What is expected:
For the data below, restate word for word only the lines from the line containing "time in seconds" through the line containing "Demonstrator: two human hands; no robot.", both ends included.

============================================================

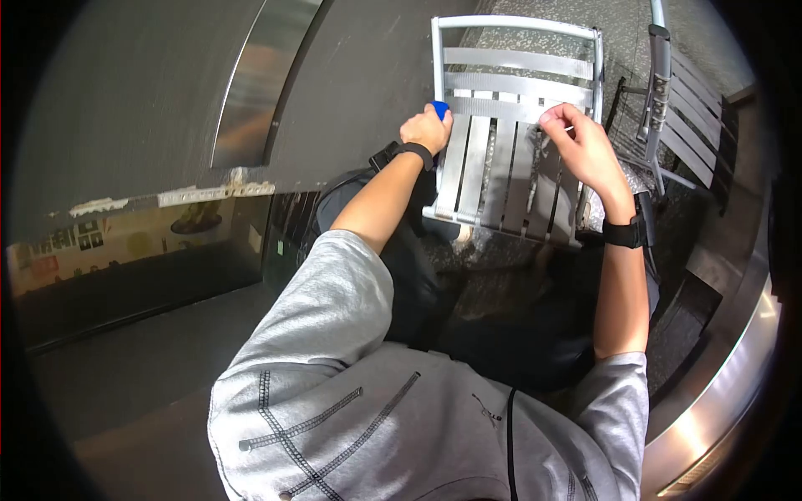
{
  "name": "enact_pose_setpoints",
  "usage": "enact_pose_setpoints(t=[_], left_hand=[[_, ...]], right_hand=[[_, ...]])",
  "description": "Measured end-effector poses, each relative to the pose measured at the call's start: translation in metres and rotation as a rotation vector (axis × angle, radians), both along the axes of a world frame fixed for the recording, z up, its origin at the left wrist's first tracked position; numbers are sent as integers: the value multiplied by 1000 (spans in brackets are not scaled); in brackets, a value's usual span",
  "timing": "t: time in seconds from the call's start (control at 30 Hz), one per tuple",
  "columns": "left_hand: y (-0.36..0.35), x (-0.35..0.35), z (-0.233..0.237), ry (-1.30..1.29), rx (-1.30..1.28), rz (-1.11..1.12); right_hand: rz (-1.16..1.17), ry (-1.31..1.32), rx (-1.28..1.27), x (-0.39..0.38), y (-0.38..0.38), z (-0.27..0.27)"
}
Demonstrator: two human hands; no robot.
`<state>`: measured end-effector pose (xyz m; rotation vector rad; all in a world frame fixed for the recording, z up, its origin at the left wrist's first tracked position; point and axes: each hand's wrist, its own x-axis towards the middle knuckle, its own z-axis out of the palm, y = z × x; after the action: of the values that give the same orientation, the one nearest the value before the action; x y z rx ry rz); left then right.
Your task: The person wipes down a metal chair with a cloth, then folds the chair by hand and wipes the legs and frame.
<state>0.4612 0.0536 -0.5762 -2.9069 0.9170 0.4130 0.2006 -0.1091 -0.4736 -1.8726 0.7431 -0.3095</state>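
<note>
A grey slatted chair (499,159) stands in front of me, its back frame at the top of the view and its seat below. At the left side of the chair back, my left hand (426,131) is closed around a small blue object (440,109), mostly hidden by the fingers. Over the right part of the chair, my right hand (582,149) is closed in a pinch, with a thin white thing (570,129) showing between thumb and fingers. It is too small to name. Both wrists wear black bands.
Another slatted chair (689,125) stands at the upper right. A dark panel (368,75) with a metal strip (259,83) fills the left side. A shiny curved metal edge (718,376) runs along the lower right. Speckled floor (551,37) shows behind the chair.
</note>
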Motion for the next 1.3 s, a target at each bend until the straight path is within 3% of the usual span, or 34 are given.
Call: enact_pose_setpoints(t=[0.27, 0.37, 0.67, 0.87, 0.93, 1.0, 1.07, 1.13, 1.2, 1.23, 1.3], left_hand=[[53, -20, -18, 307, 462, -40], [65, -23, -32, 302, 496, -57], [32, -10, -10, 140, 606, -221], [6, 2, 48, 23, 19, -57], [1, 4, 67, 119, -138, -31], [-1, -1, 73, 302, -375, -39], [0, -47, 133, 715, -523, -104], [4, -66, 140, 1007, -624, -85], [12, -85, 157, 1235, -601, -200], [17, -92, 157, 1275, -586, -216], [24, -95, 148, 1230, -548, -283]], right_hand=[[27, 91, -96, -31, 10, -15], [28, 137, -121, -40, 9, -20], [18, 123, -134, -47, 2, -16], [27, 68, -145, -39, -5, -25], [43, 67, -130, -34, -5, -28], [54, 47, -99, -28, -1, -25], [70, -77, -9, -23, 13, -13], [129, -153, 132, -18, 23, -10], [203, -222, 278, -14, 32, 0], [152, -416, 244, -7, 40, -15], [116, -310, 333, -9, 42, -12]])
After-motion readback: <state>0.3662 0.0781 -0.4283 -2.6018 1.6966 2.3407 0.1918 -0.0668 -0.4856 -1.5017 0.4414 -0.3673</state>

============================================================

Exercise solution:
  "timing": "t: time in seconds from the call's start (control at 30 Hz), one per tuple",
  "columns": "left_hand: y (-0.36..0.35), x (-0.35..0.35), z (-0.233..0.237), ry (-1.30..1.29), rx (-1.30..1.28), rz (-1.11..1.12); right_hand: rz (-1.16..1.17), ry (-1.31..1.32), rx (-1.28..1.27), x (-0.39..0.38), y (-0.38..0.38), z (-0.27..0.27)"
}
Demonstrator: two human hands; no robot.

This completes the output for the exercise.